DEADLOCKED filmmaker Dawn Porter has won multiple awards and nominations for her previous documentaries, which include JOHN LEWIS: GOOD TROUBLE, GIDEON’S ARMY, the miniseries BOBBY KENNEDY FOR PRESIDENT, the docuseries PHILLY D.A., and several episodes of PBS’s INDEPENDENT LENS.
In a Zoom call with Assignment X, Porter talks about what DEADLOCKED shows us about the U.S. Supreme Court.
ASSIGNMENT X: What made you decide that you wanted to do a documentary series about the Supreme Court?
DAWN PORTER: Well, I’m a lawyer, and I practiced for seven years before turning to film and becoming a filmmaker. Most of my films have some kind of relationship to law, or legal issues, or social change through that mechanism. But really, I was watching the direction of the Court with increasing concern. I felt like most people really aren’t necessarily Court watchers, and I wanted to back up [historically] and give some context to what we’re seeing now. So, it was really this desire to help explain how we got to where we are.
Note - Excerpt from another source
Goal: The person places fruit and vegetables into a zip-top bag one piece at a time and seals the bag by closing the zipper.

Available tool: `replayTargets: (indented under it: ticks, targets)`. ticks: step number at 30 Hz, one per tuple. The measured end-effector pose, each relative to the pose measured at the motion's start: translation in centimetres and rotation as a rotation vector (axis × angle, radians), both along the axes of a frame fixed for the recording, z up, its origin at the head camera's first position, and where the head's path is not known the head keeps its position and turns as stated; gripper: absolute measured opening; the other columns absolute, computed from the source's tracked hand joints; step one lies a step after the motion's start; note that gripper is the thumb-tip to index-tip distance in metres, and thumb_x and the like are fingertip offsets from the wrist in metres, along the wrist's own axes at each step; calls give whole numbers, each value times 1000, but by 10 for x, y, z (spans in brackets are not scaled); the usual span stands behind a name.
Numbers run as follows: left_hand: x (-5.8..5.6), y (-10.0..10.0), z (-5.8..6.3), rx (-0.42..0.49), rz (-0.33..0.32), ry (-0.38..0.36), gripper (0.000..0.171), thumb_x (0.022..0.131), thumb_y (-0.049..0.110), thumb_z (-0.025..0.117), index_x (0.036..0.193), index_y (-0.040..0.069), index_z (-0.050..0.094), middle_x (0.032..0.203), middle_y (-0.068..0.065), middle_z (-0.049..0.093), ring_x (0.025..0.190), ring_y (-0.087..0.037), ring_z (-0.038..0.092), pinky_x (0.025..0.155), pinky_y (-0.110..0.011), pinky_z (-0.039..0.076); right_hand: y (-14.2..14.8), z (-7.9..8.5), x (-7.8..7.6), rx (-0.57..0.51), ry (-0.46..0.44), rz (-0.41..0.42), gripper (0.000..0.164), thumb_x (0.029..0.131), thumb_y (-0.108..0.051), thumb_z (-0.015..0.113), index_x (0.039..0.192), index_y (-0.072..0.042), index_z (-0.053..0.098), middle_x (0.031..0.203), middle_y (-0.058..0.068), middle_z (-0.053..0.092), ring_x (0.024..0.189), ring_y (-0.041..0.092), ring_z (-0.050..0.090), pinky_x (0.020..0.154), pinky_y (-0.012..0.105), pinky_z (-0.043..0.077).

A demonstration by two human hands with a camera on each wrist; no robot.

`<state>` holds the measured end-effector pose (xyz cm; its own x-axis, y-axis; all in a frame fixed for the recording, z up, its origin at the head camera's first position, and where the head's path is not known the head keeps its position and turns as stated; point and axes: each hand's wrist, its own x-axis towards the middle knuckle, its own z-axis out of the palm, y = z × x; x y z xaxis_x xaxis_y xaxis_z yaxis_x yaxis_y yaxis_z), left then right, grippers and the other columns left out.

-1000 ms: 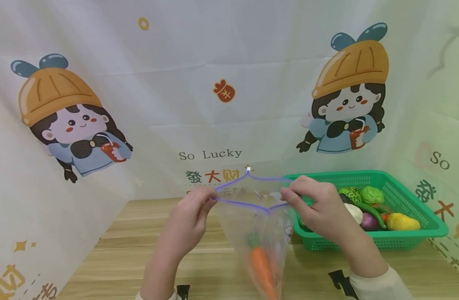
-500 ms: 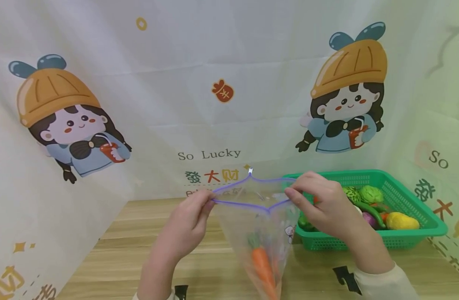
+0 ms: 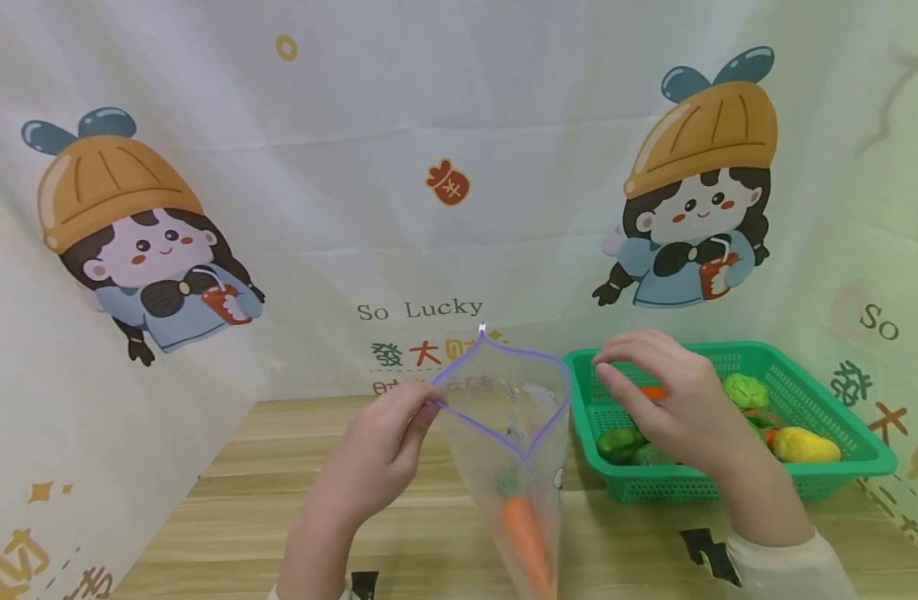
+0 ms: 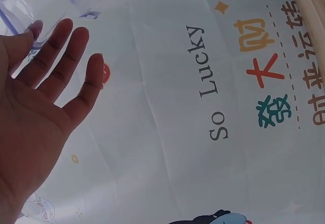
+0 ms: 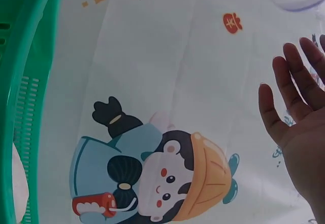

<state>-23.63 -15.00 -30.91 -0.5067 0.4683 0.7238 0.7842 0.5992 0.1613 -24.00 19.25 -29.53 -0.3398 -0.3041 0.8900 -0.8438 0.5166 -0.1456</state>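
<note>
A clear zip bag (image 3: 489,458) with a purple-edged mouth hangs over the table, its opening spread wide. Inside it, an orange carrot (image 3: 528,537) with a green top points downward. My left hand (image 3: 387,442) pinches the left side of the bag's rim between thumb and index finger; its other fingers are spread in the left wrist view. My right hand (image 3: 669,408) is off the bag, above the green basket (image 3: 736,487), with fingers relaxed and nothing in them. In the right wrist view the bag's edge (image 5: 299,5) shows apart from the right fingertips.
The basket, at the right, holds several vegetables: a yellow one (image 3: 806,444), a green leafy one (image 3: 745,390), a dark green one (image 3: 620,446) and others partly behind the right hand. A printed cloth (image 3: 339,208) stands behind and beside the wooden table (image 3: 256,500).
My right hand has let go of the bag's right rim and moved right over the basket. The bag's mouth has swung a little and gapes wider. My left hand keeps its pinch.
</note>
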Motion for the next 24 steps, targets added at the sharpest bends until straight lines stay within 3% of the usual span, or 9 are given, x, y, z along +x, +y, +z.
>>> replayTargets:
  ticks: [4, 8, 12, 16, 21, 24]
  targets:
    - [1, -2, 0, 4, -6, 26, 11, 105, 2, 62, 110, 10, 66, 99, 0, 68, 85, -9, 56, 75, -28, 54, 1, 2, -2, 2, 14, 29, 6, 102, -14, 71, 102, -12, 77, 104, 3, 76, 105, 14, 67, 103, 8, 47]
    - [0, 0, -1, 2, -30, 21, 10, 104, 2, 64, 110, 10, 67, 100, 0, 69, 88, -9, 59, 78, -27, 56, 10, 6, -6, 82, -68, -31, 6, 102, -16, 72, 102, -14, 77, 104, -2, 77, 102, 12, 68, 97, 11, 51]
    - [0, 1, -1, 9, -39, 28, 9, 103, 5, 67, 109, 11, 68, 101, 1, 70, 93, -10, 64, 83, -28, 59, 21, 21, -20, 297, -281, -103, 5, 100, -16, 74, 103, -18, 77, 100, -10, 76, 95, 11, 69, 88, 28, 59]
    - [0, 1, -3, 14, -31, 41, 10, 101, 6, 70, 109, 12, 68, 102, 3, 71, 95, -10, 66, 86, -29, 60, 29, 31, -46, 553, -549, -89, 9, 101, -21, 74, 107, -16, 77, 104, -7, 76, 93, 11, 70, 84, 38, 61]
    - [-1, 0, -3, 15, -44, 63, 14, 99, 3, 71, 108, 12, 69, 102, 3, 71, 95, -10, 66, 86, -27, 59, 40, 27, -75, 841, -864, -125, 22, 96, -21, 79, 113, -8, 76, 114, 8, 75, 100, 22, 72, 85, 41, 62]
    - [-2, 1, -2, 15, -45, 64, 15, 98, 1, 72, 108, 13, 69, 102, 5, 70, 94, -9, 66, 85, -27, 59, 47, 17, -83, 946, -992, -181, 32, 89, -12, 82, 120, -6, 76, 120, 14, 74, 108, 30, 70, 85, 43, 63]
AX: When did you actively start working on DEADLOCKED?
PORTER: We started almost three years ago. When it first started, Vinnie Malhotra called me up. He now runs the Obamas’ production company, but at the time, he was the senior executive at Showtime Documentary Films. We used to work together at ABC News, where I worked for about seven years. He knew I was a lawyer, and he said, “Do you want to do something about the Supreme Court?” And I said, “Yes, I do” [laughs].
But we didn’t have an idea of exactly what it would be, and so it took a little time to figure out, “You know what? We need to march people through something they’re familiar with – the Warren Court, the very liberal Court that gave us all these important decisions, Brown v. Board [of Education], and the Miranda Rule, all these important decisions – and then, what happened? What happened over time to get to where we are now, where we’ve overturned Roe v. Wade, where the justices are stepping away from giving agencies the power to regulate health and the environment? How did we get here?” And so, I wanted to help people understand how we got here.
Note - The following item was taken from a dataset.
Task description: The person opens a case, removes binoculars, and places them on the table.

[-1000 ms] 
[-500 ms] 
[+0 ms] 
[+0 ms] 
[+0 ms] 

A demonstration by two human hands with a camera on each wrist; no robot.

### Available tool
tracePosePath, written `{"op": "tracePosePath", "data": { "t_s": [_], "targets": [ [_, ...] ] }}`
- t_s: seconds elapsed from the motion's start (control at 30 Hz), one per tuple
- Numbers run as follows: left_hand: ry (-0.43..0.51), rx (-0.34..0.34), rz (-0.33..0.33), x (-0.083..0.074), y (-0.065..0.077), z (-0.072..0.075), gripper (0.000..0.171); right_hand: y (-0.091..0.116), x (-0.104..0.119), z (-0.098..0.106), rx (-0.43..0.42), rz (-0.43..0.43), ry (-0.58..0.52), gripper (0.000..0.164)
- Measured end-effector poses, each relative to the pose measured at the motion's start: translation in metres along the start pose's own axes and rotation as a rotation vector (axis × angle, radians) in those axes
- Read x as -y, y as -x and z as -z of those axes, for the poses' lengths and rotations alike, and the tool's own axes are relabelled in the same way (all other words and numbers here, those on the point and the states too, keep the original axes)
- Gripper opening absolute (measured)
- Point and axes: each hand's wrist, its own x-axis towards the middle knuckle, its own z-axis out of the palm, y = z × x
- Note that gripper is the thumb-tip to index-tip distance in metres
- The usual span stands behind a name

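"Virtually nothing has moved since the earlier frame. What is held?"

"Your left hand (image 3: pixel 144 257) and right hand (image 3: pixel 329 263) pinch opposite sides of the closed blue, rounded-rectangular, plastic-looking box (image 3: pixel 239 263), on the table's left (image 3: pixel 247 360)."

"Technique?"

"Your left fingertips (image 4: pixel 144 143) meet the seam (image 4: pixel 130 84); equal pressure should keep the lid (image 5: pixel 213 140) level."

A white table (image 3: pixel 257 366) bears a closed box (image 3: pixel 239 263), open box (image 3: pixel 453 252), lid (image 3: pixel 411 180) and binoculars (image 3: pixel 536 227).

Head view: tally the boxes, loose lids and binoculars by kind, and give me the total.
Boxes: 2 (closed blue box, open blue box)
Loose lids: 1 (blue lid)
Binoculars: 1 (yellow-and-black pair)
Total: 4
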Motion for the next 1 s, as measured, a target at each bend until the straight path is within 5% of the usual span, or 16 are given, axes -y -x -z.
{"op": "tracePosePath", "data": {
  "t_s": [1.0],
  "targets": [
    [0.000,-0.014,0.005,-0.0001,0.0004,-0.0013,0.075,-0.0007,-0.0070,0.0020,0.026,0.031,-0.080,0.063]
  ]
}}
AX: Who was President at the time you started?
PORTER: I think Trump was still President when we started. So, it was before the 2020 election.
AX: Would you still have made the same film if you’d started after you knew he wouldn’t be President now?
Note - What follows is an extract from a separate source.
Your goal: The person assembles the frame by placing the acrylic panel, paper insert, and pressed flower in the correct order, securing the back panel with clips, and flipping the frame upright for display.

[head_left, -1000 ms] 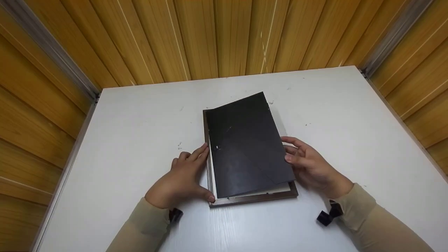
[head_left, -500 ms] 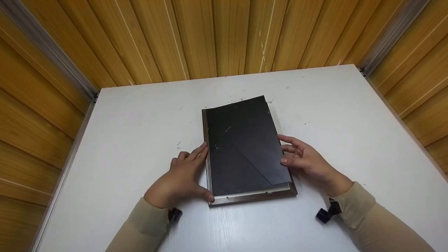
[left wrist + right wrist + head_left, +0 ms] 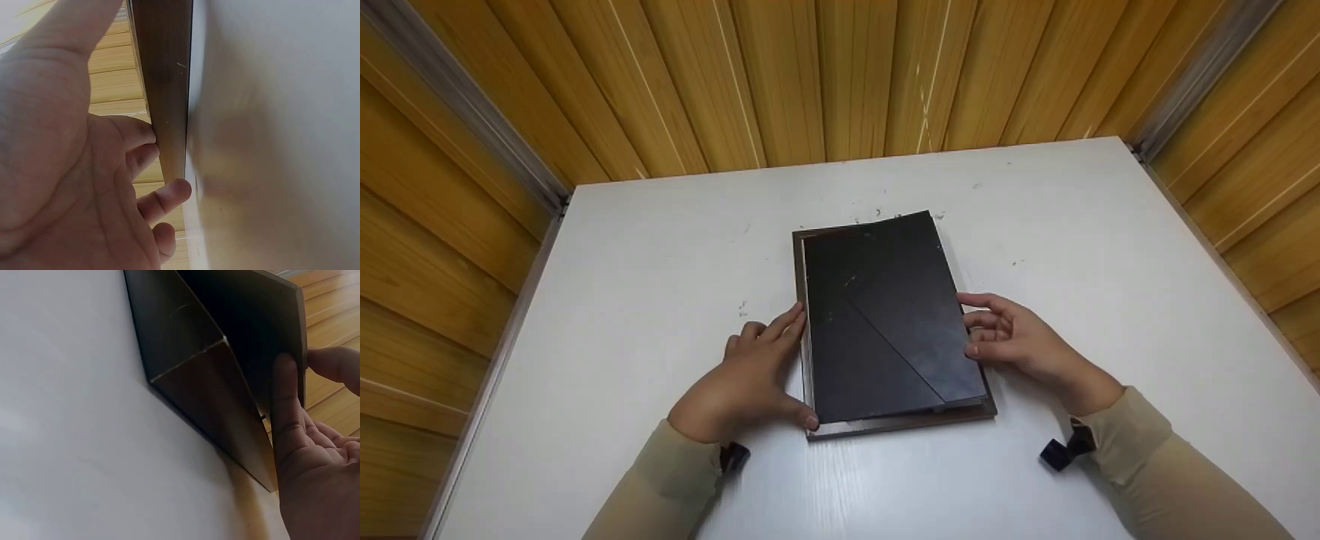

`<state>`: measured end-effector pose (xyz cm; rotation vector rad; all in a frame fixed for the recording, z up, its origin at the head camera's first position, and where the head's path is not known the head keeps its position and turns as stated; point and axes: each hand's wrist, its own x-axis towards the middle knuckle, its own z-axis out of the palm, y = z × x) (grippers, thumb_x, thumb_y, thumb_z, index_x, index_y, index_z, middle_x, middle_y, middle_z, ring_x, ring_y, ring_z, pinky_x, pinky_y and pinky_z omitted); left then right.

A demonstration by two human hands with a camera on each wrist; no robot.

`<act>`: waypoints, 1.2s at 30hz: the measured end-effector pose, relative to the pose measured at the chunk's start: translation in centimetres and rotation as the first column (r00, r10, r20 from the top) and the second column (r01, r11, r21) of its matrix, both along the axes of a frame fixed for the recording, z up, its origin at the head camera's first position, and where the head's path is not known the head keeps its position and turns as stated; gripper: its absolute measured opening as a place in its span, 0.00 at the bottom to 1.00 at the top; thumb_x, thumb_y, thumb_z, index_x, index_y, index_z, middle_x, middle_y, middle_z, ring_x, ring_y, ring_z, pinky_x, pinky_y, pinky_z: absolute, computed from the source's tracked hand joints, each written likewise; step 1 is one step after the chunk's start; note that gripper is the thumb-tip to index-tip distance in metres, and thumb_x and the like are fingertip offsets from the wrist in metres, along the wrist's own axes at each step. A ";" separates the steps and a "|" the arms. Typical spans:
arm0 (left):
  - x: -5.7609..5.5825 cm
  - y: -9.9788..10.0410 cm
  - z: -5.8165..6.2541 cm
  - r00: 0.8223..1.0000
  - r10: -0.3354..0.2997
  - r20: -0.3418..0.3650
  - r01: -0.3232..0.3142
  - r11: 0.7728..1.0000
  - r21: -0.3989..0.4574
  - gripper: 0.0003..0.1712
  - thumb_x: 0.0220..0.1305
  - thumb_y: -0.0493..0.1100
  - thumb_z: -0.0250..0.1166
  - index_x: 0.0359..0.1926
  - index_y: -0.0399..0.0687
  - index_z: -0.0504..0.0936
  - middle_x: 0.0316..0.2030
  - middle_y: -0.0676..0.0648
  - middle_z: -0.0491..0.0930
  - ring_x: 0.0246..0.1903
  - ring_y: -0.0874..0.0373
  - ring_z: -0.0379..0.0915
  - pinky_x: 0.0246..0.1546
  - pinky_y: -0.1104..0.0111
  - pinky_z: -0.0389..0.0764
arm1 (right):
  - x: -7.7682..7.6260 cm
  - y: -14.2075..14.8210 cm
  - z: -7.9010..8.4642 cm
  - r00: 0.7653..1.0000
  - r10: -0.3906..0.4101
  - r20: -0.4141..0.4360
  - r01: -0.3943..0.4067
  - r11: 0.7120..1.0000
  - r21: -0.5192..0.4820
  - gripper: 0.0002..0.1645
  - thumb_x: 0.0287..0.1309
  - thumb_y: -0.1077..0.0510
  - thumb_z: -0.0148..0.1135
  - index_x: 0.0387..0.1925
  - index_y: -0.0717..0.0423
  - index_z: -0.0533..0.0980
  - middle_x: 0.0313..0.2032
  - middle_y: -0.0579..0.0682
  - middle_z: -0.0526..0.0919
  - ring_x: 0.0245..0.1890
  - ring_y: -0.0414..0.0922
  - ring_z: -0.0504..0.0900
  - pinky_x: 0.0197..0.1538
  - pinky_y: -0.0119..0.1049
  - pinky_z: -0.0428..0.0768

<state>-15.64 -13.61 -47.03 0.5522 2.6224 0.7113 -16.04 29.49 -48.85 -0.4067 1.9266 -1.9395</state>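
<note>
A picture frame point(image 3: 900, 426) with a brown border lies back side up on the white table. Its black backing board point(image 3: 877, 322) sits over it, with the left side down inside the border and the right side tilted up. In the right wrist view my right hand point(image 3: 320, 439) pinches the raised edge of the backing board point(image 3: 259, 320), one finger beneath it, above the frame's brown side point(image 3: 208, 394). My left hand point(image 3: 746, 386) rests against the frame's left side, fingers extended, thumb at the near left corner. Left wrist view: fingertips point(image 3: 143, 135) touch the frame's side point(image 3: 166, 73).
The white table point(image 3: 645, 285) carries small dark specks around the frame. Yellow wood-grain panels point(image 3: 855, 82) stand behind it and on both sides. A small black device point(image 3: 1057, 454) hangs at the right cuff.
The backing board's raised right side has come lower. The board has slid toward the near rail, covering the pale strip there and baring the far rail at left. My left hand stays put.
</note>
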 end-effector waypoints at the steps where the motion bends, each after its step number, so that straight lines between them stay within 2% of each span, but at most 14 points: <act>1: 0.0 0.0 0.0 1.000 -0.003 -0.001 0.003 1.000 -0.003 0.93 0.34 0.67 0.96 0.94 0.64 0.47 0.92 0.70 0.40 0.75 0.45 0.58 0.72 0.47 0.71 | 0.0 0.0 0.0 1.000 0.001 -0.007 -0.001 1.000 0.003 0.48 0.66 0.76 0.69 0.84 0.74 0.59 0.56 0.44 0.84 0.43 0.33 0.86 0.47 0.25 0.88; 4: 0.0 0.1 0.0 1.000 0.002 0.001 -0.002 1.000 -0.012 0.92 0.34 0.66 0.97 0.94 0.65 0.47 0.92 0.71 0.40 0.76 0.46 0.58 0.72 0.48 0.72 | 0.0 -0.1 0.0 0.999 -0.014 -0.042 0.016 0.999 0.033 0.48 0.65 0.77 0.69 0.82 0.78 0.60 0.57 0.46 0.81 0.41 0.32 0.83 0.43 0.24 0.84; 7: 0.0 0.1 0.0 1.000 0.015 0.005 -0.015 1.000 -0.009 0.93 0.32 0.65 0.97 0.94 0.67 0.47 0.92 0.72 0.40 0.77 0.46 0.57 0.73 0.46 0.72 | -0.1 -0.1 0.0 0.996 -0.047 -0.082 0.057 0.991 0.123 0.48 0.64 0.75 0.72 0.81 0.80 0.62 0.55 0.46 0.79 0.40 0.32 0.81 0.41 0.24 0.81; 12: 0.0 0.1 0.0 1.000 0.016 0.002 -0.016 1.000 -0.004 0.93 0.31 0.64 0.98 0.94 0.66 0.49 0.92 0.71 0.41 0.78 0.45 0.57 0.73 0.46 0.72 | -0.2 -0.1 -0.1 0.995 -0.051 -0.090 0.076 0.950 0.304 0.50 0.62 0.69 0.78 0.81 0.74 0.67 0.55 0.52 0.79 0.46 0.34 0.80 0.49 0.24 0.80; 16: 0.0 0.2 -0.1 1.000 0.013 -0.001 -0.013 1.000 -0.003 0.93 0.31 0.64 0.98 0.94 0.64 0.49 0.92 0.71 0.41 0.77 0.45 0.58 0.71 0.48 0.72 | -0.2 -0.1 -0.1 0.994 -0.040 -0.102 0.076 0.922 0.380 0.50 0.62 0.66 0.80 0.82 0.70 0.69 0.56 0.56 0.79 0.48 0.37 0.79 0.51 0.24 0.80; 23: 0.0 0.2 0.0 1.000 0.020 0.003 -0.020 1.000 -0.011 0.94 0.31 0.66 0.98 0.94 0.67 0.48 0.92 0.72 0.40 0.77 0.44 0.58 0.71 0.47 0.75 | -0.1 -0.3 -0.1 0.979 -0.006 -0.203 0.089 0.912 0.399 0.47 0.62 0.67 0.80 0.80 0.70 0.71 0.47 0.51 0.75 0.45 0.38 0.72 0.46 0.26 0.73; 28: 0.0 0.0 0.0 1.000 0.001 0.003 -0.001 1.000 -0.001 0.93 0.32 0.67 0.97 0.94 0.63 0.48 0.93 0.69 0.40 0.80 0.44 0.57 0.77 0.44 0.68 | 0.0 -0.4 -0.3 0.967 0.016 -0.254 0.084 0.921 0.381 0.45 0.66 0.67 0.78 0.80 0.69 0.71 0.45 0.50 0.73 0.43 0.38 0.69 0.44 0.29 0.68; 30: 0.0 0.0 0.0 1.000 -0.002 0.007 0.002 1.000 0.002 0.93 0.33 0.67 0.97 0.94 0.63 0.48 0.93 0.68 0.40 0.80 0.44 0.56 0.78 0.44 0.68 | 0.0 -0.4 -0.4 0.969 0.019 -0.248 0.078 0.924 0.374 0.42 0.71 0.67 0.74 0.81 0.68 0.70 0.47 0.51 0.74 0.45 0.37 0.70 0.46 0.28 0.69; 33: 0.1 -0.1 0.0 1.000 0.002 0.013 -0.002 1.000 0.003 0.92 0.34 0.66 0.97 0.94 0.64 0.47 0.93 0.69 0.40 0.80 0.44 0.56 0.77 0.44 0.72 | -0.1 -0.2 -0.5 0.981 0.008 -0.193 0.060 0.937 0.343 0.37 0.78 0.67 0.65 0.83 0.67 0.67 0.52 0.51 0.77 0.48 0.34 0.73 0.50 0.23 0.73; 36: 0.1 0.0 0.0 1.000 0.002 0.014 -0.002 1.000 0.003 0.92 0.35 0.66 0.96 0.94 0.64 0.47 0.93 0.69 0.40 0.81 0.43 0.56 0.77 0.43 0.73 | -0.2 0.0 -0.7 0.986 0.001 -0.165 0.053 0.945 0.323 0.37 0.79 0.68 0.62 0.83 0.66 0.66 0.57 0.50 0.78 0.51 0.33 0.75 0.53 0.22 0.77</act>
PORTER: Yeah, because we’re stuck with this Court [one-third of which were appointed by Trump]. That’s one of the reasons why the Court is so important, is because these are lifetime appointments. When the composition of the Court does not change very often, and when you have these Presidents that have an outsize influence on the Court, people need to understand that’s how we got the Court that we have today. Donald Trump, having three appointments, has probably sealed the composition of the Court for the next three decades. So, we have to understand what that means.
AX: Why is the documentary titled DEADLOCKED? Because unless the size of the Court changes, it cannot be deadlocked – there are nine Justices, so the decisions can never be an even number for and against.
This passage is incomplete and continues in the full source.